### Exercise details
Print the data below exactly, but only the lines from the one containing "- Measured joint" down to the one containing "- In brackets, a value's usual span", inclusive.

+++ Entries shown

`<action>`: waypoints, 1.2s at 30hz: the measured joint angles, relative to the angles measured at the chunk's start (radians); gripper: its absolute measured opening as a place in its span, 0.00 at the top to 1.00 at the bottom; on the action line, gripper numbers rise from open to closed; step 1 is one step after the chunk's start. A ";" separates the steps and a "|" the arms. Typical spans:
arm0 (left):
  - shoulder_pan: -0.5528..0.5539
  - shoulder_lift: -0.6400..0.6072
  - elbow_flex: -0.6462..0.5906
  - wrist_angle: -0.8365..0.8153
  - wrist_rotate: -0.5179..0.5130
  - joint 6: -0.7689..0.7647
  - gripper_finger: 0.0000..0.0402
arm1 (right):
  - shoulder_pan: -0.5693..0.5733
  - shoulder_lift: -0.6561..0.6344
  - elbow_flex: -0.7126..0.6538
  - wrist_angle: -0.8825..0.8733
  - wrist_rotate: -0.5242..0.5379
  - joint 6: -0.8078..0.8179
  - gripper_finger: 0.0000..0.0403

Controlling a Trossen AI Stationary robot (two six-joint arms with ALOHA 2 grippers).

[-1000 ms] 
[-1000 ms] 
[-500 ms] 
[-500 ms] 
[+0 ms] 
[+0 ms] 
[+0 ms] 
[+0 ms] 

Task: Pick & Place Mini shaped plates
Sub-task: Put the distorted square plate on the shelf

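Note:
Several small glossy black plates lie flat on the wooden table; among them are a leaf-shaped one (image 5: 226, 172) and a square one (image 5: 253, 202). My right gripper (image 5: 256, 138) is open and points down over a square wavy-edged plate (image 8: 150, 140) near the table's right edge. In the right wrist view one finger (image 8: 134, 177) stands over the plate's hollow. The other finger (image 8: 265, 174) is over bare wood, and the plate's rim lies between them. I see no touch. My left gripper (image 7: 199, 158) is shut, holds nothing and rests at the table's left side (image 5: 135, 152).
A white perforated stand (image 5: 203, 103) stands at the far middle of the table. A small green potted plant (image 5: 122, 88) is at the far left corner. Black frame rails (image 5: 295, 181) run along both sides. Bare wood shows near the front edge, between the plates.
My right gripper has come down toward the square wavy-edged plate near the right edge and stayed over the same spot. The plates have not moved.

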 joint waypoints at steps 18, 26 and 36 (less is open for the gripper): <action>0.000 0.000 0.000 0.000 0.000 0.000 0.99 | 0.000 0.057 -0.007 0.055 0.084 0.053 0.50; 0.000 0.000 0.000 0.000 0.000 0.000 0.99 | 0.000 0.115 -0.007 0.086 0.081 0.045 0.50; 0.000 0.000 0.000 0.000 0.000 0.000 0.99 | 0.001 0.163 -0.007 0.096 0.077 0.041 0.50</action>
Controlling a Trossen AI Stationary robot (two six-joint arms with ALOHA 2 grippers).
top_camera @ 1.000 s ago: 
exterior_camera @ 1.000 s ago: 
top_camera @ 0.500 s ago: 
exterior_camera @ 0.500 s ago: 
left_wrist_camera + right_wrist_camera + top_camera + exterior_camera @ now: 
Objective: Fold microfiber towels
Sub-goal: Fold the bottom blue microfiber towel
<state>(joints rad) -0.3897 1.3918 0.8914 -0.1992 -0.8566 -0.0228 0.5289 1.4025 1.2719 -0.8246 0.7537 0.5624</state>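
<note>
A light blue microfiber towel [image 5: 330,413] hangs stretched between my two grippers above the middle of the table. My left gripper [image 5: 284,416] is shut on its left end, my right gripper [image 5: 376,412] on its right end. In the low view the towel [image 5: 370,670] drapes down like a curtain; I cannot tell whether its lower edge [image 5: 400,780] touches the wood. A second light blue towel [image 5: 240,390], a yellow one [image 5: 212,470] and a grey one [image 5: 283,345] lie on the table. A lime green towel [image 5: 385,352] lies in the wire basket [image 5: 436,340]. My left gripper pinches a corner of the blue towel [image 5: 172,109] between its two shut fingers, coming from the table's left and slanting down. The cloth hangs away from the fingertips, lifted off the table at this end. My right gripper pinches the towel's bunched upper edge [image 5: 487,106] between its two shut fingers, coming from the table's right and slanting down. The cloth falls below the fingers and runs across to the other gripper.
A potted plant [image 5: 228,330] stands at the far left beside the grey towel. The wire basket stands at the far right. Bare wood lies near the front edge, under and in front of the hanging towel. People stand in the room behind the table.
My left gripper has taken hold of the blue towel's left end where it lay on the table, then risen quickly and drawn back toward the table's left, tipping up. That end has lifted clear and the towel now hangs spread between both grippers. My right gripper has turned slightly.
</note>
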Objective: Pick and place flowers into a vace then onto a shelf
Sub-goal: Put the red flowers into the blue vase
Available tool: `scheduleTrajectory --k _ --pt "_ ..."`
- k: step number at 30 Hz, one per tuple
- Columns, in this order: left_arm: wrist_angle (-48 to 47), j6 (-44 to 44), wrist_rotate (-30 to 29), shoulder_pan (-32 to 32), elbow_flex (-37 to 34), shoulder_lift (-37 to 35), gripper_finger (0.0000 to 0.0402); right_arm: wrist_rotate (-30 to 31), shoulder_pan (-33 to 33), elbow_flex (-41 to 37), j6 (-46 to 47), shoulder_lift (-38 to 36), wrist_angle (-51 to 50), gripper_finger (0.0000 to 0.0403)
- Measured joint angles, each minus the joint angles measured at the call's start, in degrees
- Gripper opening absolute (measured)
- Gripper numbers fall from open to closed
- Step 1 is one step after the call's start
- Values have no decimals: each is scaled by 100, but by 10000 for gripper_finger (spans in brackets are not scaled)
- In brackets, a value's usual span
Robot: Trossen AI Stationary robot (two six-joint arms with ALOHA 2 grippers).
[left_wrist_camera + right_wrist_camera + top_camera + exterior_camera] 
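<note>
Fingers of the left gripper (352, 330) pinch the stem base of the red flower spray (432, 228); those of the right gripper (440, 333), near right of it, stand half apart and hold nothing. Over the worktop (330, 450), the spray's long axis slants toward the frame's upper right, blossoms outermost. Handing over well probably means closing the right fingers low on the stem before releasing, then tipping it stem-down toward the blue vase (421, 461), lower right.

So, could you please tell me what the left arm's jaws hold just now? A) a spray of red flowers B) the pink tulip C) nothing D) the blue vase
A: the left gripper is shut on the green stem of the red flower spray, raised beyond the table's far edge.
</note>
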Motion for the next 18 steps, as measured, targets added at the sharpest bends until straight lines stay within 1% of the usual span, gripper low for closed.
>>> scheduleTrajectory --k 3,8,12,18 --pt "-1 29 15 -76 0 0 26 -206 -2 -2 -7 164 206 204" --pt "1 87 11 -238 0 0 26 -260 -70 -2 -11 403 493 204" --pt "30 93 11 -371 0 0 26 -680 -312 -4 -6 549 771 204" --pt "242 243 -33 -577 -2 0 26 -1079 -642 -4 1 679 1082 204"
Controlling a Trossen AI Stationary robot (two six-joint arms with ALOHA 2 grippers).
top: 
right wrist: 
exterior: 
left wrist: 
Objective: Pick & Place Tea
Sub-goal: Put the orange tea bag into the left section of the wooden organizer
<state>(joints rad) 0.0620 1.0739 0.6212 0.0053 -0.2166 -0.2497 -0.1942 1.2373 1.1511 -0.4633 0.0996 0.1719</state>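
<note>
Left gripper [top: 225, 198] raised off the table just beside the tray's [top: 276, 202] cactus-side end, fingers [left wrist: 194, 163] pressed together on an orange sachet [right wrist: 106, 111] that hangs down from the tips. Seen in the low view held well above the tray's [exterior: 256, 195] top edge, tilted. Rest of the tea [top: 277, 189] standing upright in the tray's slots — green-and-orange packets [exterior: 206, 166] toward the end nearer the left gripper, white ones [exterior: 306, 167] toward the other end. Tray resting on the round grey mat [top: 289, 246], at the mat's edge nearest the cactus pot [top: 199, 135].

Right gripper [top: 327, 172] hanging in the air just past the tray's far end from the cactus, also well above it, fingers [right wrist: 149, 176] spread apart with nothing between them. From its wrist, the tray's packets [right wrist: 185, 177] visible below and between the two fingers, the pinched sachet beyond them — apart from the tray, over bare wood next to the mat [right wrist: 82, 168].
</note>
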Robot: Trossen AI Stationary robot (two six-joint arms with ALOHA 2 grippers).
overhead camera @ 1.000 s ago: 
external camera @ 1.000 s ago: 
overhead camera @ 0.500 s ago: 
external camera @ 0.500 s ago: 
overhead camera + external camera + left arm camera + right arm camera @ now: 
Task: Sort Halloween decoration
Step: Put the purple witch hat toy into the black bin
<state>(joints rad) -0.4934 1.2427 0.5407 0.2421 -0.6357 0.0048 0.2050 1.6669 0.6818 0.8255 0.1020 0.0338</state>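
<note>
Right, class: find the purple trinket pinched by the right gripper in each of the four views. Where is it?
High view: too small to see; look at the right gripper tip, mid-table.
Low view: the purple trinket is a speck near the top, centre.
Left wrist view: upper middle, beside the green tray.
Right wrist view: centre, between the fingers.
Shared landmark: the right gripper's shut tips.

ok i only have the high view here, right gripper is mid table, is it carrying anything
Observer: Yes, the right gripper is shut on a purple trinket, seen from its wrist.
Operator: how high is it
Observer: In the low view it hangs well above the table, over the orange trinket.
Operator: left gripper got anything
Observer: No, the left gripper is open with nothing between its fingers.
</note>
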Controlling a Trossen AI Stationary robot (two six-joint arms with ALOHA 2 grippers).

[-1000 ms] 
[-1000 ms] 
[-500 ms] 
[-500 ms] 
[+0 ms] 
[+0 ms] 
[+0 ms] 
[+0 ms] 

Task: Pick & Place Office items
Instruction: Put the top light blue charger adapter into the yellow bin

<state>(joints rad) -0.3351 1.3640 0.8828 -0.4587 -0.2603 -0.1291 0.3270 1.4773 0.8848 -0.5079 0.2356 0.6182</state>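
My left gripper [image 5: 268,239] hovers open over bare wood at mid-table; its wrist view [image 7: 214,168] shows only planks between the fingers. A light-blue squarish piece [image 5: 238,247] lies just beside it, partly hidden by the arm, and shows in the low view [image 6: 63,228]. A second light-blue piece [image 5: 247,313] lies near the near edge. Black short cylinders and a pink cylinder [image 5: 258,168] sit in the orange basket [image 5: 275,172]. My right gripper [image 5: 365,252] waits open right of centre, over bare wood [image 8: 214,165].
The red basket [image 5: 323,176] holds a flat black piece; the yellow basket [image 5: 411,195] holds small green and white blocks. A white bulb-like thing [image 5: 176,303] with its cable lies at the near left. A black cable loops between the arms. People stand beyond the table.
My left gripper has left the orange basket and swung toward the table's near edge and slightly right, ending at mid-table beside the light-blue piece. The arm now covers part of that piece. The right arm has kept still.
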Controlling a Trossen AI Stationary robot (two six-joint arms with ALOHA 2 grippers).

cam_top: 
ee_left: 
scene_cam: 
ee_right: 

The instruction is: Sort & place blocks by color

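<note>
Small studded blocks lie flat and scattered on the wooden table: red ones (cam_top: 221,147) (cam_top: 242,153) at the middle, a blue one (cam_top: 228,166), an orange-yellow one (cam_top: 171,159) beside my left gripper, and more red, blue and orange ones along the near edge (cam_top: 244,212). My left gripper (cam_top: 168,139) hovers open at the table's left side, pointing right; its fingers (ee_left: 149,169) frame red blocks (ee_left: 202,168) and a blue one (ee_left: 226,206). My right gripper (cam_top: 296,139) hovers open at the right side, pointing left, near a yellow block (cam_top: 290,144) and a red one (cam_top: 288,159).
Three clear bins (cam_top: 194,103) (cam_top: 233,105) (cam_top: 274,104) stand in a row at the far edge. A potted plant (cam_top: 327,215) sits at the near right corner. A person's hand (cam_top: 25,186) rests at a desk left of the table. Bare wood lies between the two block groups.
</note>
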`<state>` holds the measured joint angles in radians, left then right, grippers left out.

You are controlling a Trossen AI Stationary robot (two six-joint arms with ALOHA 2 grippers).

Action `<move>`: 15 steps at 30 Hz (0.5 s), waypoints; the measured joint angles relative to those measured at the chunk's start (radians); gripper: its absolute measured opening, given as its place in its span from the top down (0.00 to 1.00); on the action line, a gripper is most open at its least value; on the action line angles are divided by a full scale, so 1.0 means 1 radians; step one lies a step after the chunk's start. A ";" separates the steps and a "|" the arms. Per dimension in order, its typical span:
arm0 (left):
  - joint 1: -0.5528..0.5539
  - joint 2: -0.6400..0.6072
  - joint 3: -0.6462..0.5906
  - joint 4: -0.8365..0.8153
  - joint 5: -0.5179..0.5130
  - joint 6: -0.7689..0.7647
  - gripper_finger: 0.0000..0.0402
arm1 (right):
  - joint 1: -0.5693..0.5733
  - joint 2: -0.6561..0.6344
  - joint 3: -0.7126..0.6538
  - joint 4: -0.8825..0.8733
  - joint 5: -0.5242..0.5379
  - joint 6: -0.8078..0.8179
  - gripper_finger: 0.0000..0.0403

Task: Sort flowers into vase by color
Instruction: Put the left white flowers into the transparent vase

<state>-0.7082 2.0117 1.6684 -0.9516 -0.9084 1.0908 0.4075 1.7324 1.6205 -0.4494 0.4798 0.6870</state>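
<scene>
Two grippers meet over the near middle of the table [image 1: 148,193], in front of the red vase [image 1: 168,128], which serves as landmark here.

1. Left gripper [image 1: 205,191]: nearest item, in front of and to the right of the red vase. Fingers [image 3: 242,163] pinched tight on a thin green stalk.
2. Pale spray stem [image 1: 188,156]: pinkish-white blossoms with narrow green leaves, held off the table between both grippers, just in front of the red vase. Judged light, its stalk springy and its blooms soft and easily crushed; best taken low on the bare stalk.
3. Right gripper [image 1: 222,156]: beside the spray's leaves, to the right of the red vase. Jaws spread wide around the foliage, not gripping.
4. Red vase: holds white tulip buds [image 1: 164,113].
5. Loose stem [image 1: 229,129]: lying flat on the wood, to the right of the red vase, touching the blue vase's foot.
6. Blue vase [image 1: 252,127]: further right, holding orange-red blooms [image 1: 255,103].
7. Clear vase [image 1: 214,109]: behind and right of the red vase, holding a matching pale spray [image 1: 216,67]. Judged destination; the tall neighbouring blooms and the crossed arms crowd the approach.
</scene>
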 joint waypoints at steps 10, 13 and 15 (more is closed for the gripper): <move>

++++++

### Result of the exercise
- Measured joint angles, each minus the joint angles measured at the call's start, in degrees
- Gripper opening absolute (measured)
- Gripper numbers fall from open to closed
- Step 1 is one step after the call's start
- Values have no decimals: each is scaled by 100, but by 10000 for gripper_finger (spans in brackets are not scaled)
- In brackets, a value's usual span

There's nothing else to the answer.